Unsupervised Discovery of Ancestry Informative Markers and Genetic Admixture Proportions in Biobank-Scale Data Sets

Author: Seyoon Ko, Postdoctoral Scholar and IDRE Fellow, Public Health – Biostatistics

This project is to develop of a method for identifying ancestry-informative markers and improving the widely-appreciated ADMIXTURE software using a modern clustering and feature ranking method for scalable admixture proportion estimation. Recently, the scale of data in the field of genetics has quickly grown, and the dataset people are working on is now as large as 500,000 samples x 1,000,000 SNPs. In analyzing this scale of data, scalable algorithm and carefully managed utilization of computational resources is essential to perform the analyses in a reasonable time. In computational genetics, estimating the admixture proportion of ancestries has been a difficult task at the aforementioned scale. Our group developed a standard method for this type of estimation in 2009, and received over 5,000 citations on Google Scholar. However, it needs to work on an unprecedented scale with the availability of massive data. This project aims to select the most informative biomarkers based on a method that simultaneously performs feature ranking and clustering, then using the result to estimate the proportion of ancestry with an improved implementation of ADMIXTURE in the Julia programming language.

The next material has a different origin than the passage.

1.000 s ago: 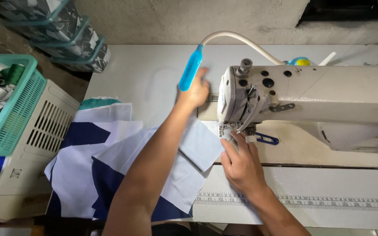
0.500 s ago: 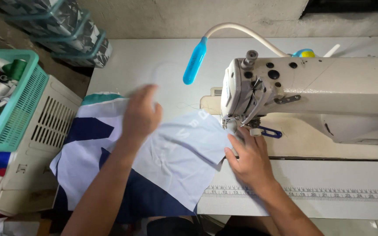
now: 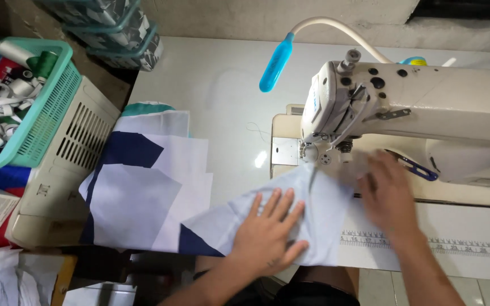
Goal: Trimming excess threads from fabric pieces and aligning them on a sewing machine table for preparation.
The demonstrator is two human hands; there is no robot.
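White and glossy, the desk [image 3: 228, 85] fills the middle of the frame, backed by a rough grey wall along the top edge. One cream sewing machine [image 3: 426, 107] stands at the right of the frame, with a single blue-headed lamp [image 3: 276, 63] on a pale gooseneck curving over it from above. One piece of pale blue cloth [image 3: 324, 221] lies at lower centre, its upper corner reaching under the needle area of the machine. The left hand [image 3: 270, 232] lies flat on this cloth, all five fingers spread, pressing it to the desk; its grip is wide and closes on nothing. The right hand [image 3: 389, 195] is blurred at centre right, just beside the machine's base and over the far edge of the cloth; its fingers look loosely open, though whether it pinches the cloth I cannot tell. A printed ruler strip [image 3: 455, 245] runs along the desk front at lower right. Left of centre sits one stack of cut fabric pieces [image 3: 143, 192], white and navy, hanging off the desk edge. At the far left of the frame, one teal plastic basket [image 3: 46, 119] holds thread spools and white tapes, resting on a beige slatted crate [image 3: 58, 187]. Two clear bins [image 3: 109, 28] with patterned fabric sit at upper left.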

The first objective was to implement the algorithm efficiently with the memory-efficient data format (SnpArrays.jl) using Advanced Vector Extensions (AVX) or graphics processing units (GPUs). The result is already an order of magnitude faster than the original C++ version on a smaller scale using advanced computational techniques such as recursive tiling based on cache-oblivious algorithm. The next step is to make it work on a larger-scale data in reasonable time by distributed computing environments using Hoffman2 for simulated data, or virtual clusters on a cloud with special security measures for restricted data.
This project is expected to be one of the earliest projects using distributed computing with communication between processes in Julia on Hoffman2. It will set a precedence for this type of application.